### [PROMPT]
Transcribe the data in full and exactly, omitting any pictures.
#### GIVEN INFORMATION
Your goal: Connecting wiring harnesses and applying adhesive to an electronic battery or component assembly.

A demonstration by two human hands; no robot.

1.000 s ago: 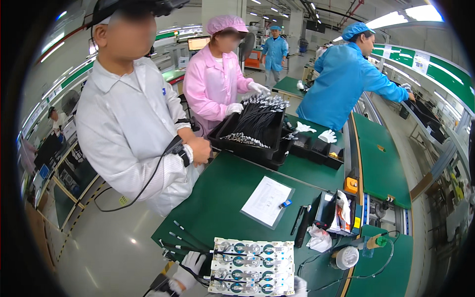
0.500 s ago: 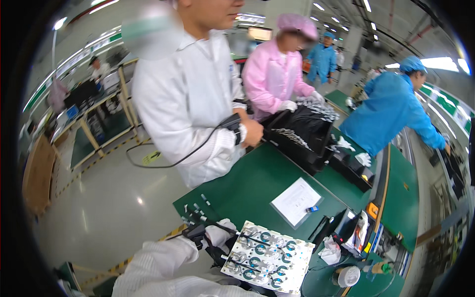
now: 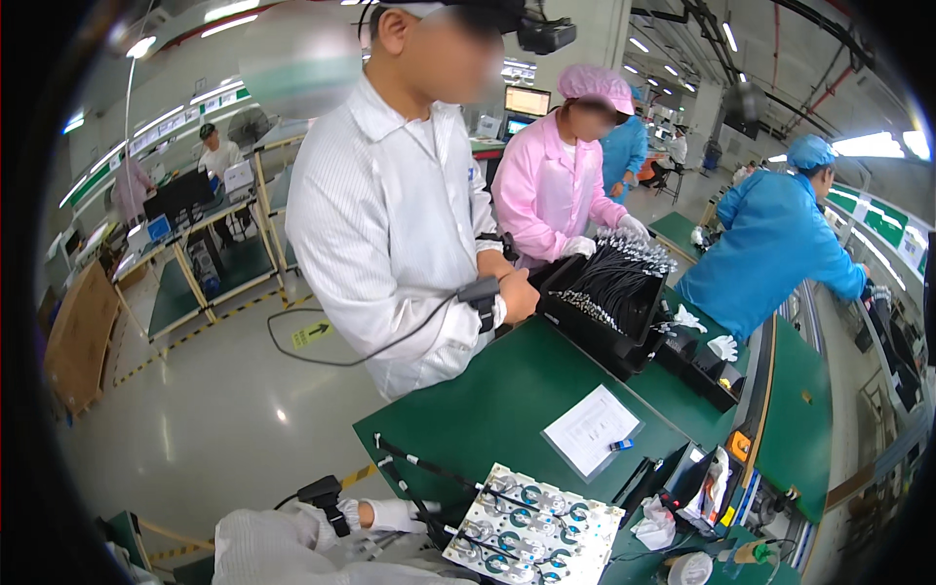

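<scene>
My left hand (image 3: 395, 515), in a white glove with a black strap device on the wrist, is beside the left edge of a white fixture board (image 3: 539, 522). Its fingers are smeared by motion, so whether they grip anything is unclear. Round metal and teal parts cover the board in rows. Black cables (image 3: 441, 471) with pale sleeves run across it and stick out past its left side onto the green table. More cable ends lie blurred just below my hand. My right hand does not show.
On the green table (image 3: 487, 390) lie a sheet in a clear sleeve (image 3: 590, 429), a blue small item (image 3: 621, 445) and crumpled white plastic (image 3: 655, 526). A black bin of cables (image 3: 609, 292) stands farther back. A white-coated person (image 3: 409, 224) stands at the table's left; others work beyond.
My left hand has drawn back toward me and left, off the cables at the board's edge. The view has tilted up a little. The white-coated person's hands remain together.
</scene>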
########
### [REPLY]
Your goal: Connecting wiring harnesses and applying adhesive to an electronic battery or component assembly.

A demonstration by two human hands; no robot.

1.000 s ago: 
0.500 s ago: 
now: 

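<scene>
My left hand (image 3: 395, 515), in a white glove with a black strap device on the wrist, is beside the left edge of a white fixture board (image 3: 539, 522). Its fingers are smeared by motion, so whether they grip anything is unclear. Round metal and teal parts cover the board in rows. Black cables (image 3: 441, 471) with pale sleeves run across it and stick out past its left side onto the green table. More cable ends lie blurred just below my hand. My right hand does not show.
On the green table (image 3: 487, 390) lie a sheet in a clear sleeve (image 3: 590, 429), a blue small item (image 3: 621, 445) and crumpled white plastic (image 3: 655, 526). A black bin of cables (image 3: 609, 292) stands farther back. A white-coated person (image 3: 409, 224) stands at the table's left; others work beyond.
My left hand has drawn back toward me and left, off the cables at the board's edge. The view has tilted up a little. The white-coated person's hands remain together.
</scene>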

The answer has been fully stated.